Introducing the MongoDB 5.1 Rapid Release

Sahir Azam
November 9, 2021

Arriving just a few months after the General Availability of 5.0, MongoDB 5.1 is our first Rapid Release which brings more native time series enhancements, richer analytics, new security options, and overall improvements to platform resilience and developer productivity. Launching alongside MongoDB 5.1 are new capabilities in Atlas Search which will make it easier for users to build fast and rich application search experiences.

MongoDB 5.1 marks our accelerated release cadence designed to get new database features and improvements into your hands faster than ever before. MongoDB 5.1 and all future rapid releases will be fully supported on MongoDB Atlas and are available as development releases from our Download Center.
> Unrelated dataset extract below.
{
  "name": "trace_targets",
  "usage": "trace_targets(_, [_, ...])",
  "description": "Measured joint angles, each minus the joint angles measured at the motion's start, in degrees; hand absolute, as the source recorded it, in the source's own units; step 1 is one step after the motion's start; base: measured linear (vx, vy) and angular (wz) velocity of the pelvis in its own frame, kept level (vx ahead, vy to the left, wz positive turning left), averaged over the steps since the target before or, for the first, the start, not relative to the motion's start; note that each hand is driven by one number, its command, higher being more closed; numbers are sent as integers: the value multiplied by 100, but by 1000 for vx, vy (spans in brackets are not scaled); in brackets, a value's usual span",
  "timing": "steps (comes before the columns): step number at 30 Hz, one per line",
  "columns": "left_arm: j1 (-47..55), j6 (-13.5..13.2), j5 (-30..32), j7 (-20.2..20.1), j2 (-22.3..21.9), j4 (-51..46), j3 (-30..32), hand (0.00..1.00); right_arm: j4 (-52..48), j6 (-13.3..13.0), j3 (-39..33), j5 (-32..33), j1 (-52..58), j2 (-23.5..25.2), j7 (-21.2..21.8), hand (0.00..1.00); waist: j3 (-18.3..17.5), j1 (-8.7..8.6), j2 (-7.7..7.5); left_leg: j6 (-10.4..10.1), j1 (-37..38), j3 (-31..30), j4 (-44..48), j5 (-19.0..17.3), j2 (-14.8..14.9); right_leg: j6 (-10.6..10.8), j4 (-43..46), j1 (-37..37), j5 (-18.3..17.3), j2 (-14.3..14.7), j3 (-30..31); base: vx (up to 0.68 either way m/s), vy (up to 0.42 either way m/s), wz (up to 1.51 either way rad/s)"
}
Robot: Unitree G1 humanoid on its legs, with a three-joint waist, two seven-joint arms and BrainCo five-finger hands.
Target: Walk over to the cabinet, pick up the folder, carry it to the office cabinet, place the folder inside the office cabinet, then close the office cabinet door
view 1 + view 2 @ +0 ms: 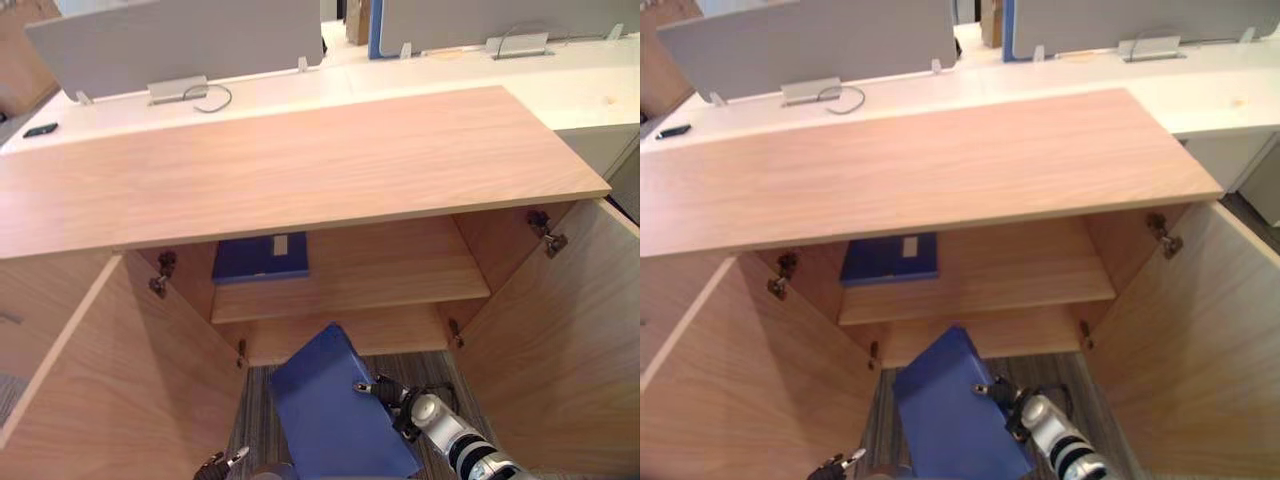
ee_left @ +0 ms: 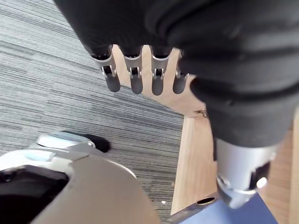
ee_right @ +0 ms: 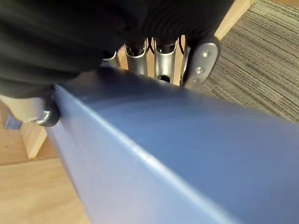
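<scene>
Folder (image 1: 332,412), tipped toward the open office cabinet (image 1: 300,170) for shelving, sits gripped by curled fingers of the right hand (image 1: 392,396); left hand (image 2: 133,78) hangs slack-fingered, holding nothing.

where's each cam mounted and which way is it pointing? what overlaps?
Left eye view: on the head, looking down into the open office cabinet; right hand gripping a blue folder, left hand at the lower edge.
Right eye view: same scene, slightly offset sideways.
Left wrist view: on the left wrist, looking along its straight fingers toward grey carpet and a cabinet door.
Right wrist view: on the right wrist, looking along fingers clamped on the folder's edge.
Shared: both eyes and the right wrist see the held folder.
</scene>
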Motion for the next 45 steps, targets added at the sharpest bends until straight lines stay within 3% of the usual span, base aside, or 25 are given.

Native Time Series Enhancements

With optimized time series collections, clustered indexes, and window functions, MongoDB 5.0 made it faster, easier, and lower cost to serve the industry’s fastest growing, data intensive use cases such as IoT platforms and real-time financial analytics. Now with MongoDB 5.1, you can globally distribute your time series applications and further simplify their development:

More developer velocity

Time series collections can now take advantage of MongoDB’s native sharding to horizontally distribute massive data sets and co-locate nodes with data producers to support local write operations and to enforce the data sovereignty controls.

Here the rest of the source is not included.